A David Seymour interview
An interesting interview of David Seymour by Toby Manhire. A couple of extracts:
Is there a limit to privatisation? Where is the point beyond which you wouldn’t go?
The state should absolutely run a court system, should absolutely have police, should absolutely have a military, that’s just the basic thing so you can have property and be safe in yourself. That’s first. But then there’s a few more things. Some people make the argument that Victorian times were better, but I think it’s fair to have, basically, a social insurance scheme that says, look, you have unforeseeable risks, some people are just born with parents that either don’t want to or can’t afford to send them to school, and I think that the state should actually fund that, I don’t think they should be running all the schools, but they should fund it. And I think we should have some sort of insurance against bad things happening to you. I don’t have a major objection to the state running an employment insurance scheme, which is basically what it does.
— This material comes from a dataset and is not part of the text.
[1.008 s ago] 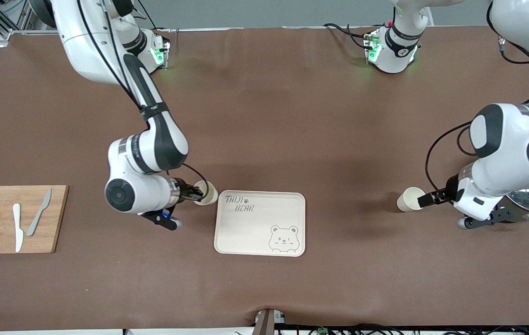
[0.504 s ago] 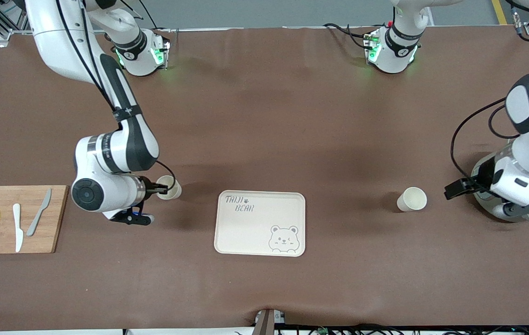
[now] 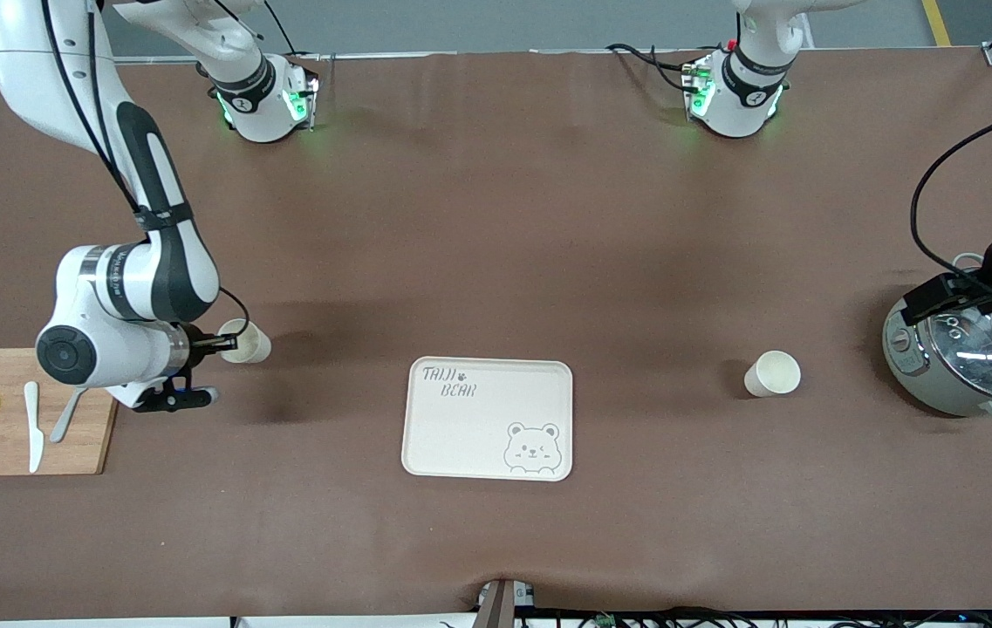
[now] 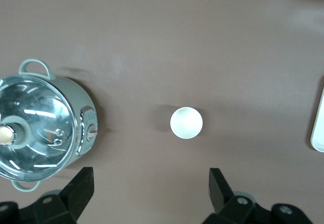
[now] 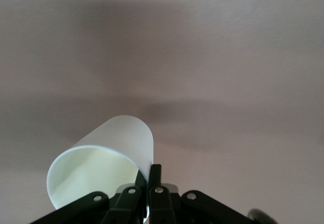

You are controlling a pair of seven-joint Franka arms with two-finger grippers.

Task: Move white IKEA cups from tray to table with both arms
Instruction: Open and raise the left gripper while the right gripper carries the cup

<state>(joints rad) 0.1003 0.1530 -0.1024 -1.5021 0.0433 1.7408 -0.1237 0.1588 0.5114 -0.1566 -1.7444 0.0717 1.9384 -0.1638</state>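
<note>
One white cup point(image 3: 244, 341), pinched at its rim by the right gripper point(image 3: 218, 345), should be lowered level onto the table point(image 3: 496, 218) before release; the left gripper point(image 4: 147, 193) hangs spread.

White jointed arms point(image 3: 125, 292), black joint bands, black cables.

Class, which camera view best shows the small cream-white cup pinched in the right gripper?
The right wrist view: the small cream-white cup fills it, its rim wall pinched by the shut right gripper. The front view shows that cup small, above the brown table. The left wrist view shows only the other cup, standing free.
</note>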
But once you get past those things – security and a social safety net – then you suddenly find yourself with politicians who think they’re businesspeople, and it’s just too tempting to play around with other people’s money. There’s a regulatory role for the state, and that is things like fisheries, for instance. If everybody just took everything they wanted, there’d be no fish next season.
A good answer. The state is best as a regulator, not as a player. And where there is a need to fund something, that doesn;t mean they have to provide it.
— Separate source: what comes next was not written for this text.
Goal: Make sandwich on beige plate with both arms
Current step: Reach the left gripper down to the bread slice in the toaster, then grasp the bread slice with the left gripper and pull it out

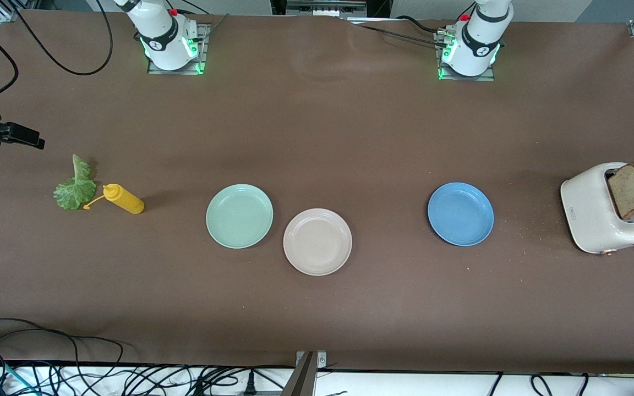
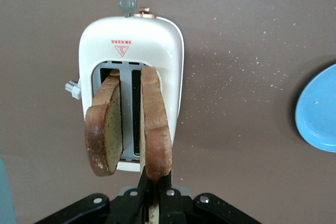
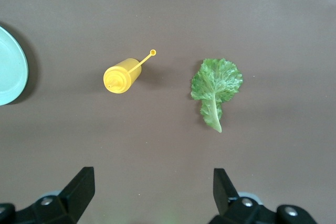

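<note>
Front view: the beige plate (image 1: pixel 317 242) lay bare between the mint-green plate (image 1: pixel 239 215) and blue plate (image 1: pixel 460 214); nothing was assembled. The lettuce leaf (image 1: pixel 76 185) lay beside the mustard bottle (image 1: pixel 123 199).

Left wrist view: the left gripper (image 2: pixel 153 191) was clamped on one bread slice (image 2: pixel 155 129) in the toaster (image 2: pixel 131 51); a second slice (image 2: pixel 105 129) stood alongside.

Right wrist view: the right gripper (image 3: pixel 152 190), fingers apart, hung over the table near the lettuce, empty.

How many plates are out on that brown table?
3. The round mint-green plate lies toward the right arm's end. The round pinkish-beige plate sits beside it, nearer the front camera. The round blue plate lies toward the left arm's end, near the white toaster.
</note>
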`<state>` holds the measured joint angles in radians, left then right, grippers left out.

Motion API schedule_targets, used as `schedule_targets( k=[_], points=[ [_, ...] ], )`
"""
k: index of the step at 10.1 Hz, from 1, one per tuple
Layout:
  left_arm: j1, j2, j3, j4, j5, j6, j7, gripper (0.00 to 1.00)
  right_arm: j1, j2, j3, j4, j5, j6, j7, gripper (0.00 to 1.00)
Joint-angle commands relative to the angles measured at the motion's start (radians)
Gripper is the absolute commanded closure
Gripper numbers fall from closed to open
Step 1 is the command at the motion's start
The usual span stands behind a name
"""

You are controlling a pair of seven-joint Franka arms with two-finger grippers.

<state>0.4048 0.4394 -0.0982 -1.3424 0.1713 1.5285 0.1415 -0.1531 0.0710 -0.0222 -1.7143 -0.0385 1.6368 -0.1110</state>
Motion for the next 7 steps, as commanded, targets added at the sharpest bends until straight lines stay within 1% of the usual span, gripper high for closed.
schedule_targets(
  k=[1, 3, 4, 6, 7],
  points=[
    [-0.034, 0.047, 0.002, 0.132, -0.036, -0.109, -0.048, 1.00, -0.002, -0.005, 0.001, 0.010, 0.000, -0.018, -0.013, 0.00],
    [-0.037, 0.042, -0.005, 0.135, -0.152, -0.143, -0.100, 1.00, -0.002, -0.005, 0.002, 0.010, 0.000, -0.018, -0.013, 0.00],
    [-0.050, 0.042, -0.012, 0.134, -0.233, -0.149, -0.132, 1.00, -0.002, -0.005, 0.002, 0.010, 0.000, -0.018, -0.013, 0.00],
    [-0.125, 0.050, -0.012, 0.114, -0.411, -0.177, -0.210, 1.00, -0.002, -0.005, 0.002, 0.010, 0.000, -0.018, -0.013, 0.00],
    [-0.171, 0.082, -0.012, 0.114, -0.525, -0.177, -0.244, 1.00, -0.002, -0.005, 0.002, 0.010, 0.000, -0.018, -0.013, 0.00]
  ],
)
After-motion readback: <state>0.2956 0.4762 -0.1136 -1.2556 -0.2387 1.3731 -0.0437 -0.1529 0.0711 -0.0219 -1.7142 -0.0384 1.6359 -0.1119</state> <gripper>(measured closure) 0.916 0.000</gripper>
Do you think that the level of child poverty in New Zealand is acceptable?
No.
What’s the solution?
There’s a couple of things. One is that a lot of the poverty you hear about is to do with the standard of housing that kids can access. We have an enormous shortage of housing. Here in Auckland we built 50,000 houses in the 90s, 40,000 in the last decade, and yet the city’s got 50% more people than it did in 1991, and the prices have gone up while the supply of houses has not come through. So in that environment you’re going to end up with kids in substandard conditions, living in cars and garages and stuff.
Another driver is that, frankly, you’ve got two groups of people. You’ve got people who desperately want to have kids, who wait and sacrifice until they’re well into their 30s and fret about that. On the other hand you’ve got people that have kids sometimes in their teens, and there’s no way you can provide – I couldn’t have looked after a kid when I was in my teens, I’m not sure I could now [he’s 32]. So that’s an issue.
I think we actually have to say what can we do to discourage people from having kids that they haven’t made a best effort to look after. There’s a whole spectrum of people in that line – probably a bit unfair to say there’s two groups; there’s two ends of it.
I think beyond that, the other question is how many of the kids in poverty have their own parents alienated from the education system, basically made to feel shit? I don’t think partnership schools are a silver bullet, I just think people should give them a chance. One of the things we’ve discovered: this girl said to me, “I never knew I was smart till I came here.” And the teachers told me they were trying to line her up to get a full-ride scholarship at Canterbury. That girl honestly thought school wasn’t for her, that she was a failure and all that academic stuff wouldn’t work for her.
Getting housing a bit more available, a bit more personal responsibility, a bit more education. Those are the main things you could do. And, arguably, benefits could be more generous if they were more targeted. But I don’t think anyone has the answer as to how do you give more money to people who already have kids, without some people in some places saying, well, that just makes economic sense – I live in rural Northland, if I have another kid I’m going to get another 80 bucks a week, that’s a lot of money to me.